# EXERCISE INSTRUCTIONS
Reproduce all of the material, keeping each line intact.

MATERIAL PROVIDED: Begin

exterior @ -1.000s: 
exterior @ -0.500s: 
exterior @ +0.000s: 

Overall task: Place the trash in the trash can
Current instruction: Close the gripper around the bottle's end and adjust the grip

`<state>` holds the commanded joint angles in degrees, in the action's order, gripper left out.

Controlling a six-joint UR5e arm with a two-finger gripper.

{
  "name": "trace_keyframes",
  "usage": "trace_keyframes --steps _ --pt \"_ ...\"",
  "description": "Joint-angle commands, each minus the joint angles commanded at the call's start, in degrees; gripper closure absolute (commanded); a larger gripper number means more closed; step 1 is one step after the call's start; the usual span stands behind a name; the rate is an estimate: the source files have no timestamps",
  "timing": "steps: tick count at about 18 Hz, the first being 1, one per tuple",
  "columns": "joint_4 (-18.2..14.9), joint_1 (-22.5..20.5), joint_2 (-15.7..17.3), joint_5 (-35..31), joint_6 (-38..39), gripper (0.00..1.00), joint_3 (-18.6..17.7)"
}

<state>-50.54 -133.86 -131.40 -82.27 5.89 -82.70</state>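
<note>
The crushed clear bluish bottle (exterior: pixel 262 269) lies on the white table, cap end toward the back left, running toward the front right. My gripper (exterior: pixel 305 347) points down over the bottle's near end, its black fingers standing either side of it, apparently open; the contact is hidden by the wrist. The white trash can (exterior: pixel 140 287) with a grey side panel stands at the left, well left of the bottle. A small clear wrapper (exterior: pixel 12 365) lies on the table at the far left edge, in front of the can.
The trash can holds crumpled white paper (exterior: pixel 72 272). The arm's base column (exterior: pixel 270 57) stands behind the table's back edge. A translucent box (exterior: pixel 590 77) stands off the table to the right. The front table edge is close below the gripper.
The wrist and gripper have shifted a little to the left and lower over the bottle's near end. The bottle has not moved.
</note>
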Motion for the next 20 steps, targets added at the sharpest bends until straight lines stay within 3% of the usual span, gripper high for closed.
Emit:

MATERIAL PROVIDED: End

# ANSWER BOX
exterior @ -1.000s: 
exterior @ -0.500s: 
exterior @ +0.000s: 

Overall task: Place the trash in the trash can
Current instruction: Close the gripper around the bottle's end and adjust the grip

`<state>` holds the commanded joint angles in degrees, in the action's order, gripper left out.

Controlling a six-joint UR5e arm with a two-finger gripper.

{
  "name": "trace_keyframes",
  "usage": "trace_keyframes --steps _ --pt \"_ ...\"",
  "description": "Joint-angle commands, each minus the joint angles commanded at the call's start, in degrees; gripper closure absolute (commanded); a larger gripper number means more closed; step 1 is one step after the call's start; the usual span stands behind a name; the rate is an estimate: the source files have no timestamps",
  "timing": "steps: tick count at about 18 Hz, the first being 1, one per tuple",
  "columns": "joint_4 (-18.2..14.9), joint_1 (-22.5..20.5), joint_2 (-15.7..17.3), joint_5 (-35..31), joint_6 (-38..39), gripper (0.00..1.00), joint_3 (-18.6..17.7)"
}

<state>-50.54 -133.86 -131.40 -82.27 5.89 -82.70</state>
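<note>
The crushed clear bluish bottle (exterior: pixel 262 269) lies on the white table, cap end toward the back left, running toward the front right. My gripper (exterior: pixel 305 347) points down over the bottle's near end, its black fingers standing either side of it, apparently open; the contact is hidden by the wrist. The white trash can (exterior: pixel 140 287) with a grey side panel stands at the left, well left of the bottle. A small clear wrapper (exterior: pixel 12 365) lies on the table at the far left edge, in front of the can.
The trash can holds crumpled white paper (exterior: pixel 72 272). The arm's base column (exterior: pixel 270 57) stands behind the table's back edge. A translucent box (exterior: pixel 590 77) stands off the table to the right. The front table edge is close below the gripper.
The wrist and gripper have shifted a little to the left and lower over the bottle's near end. The bottle has not moved.
</note>
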Motion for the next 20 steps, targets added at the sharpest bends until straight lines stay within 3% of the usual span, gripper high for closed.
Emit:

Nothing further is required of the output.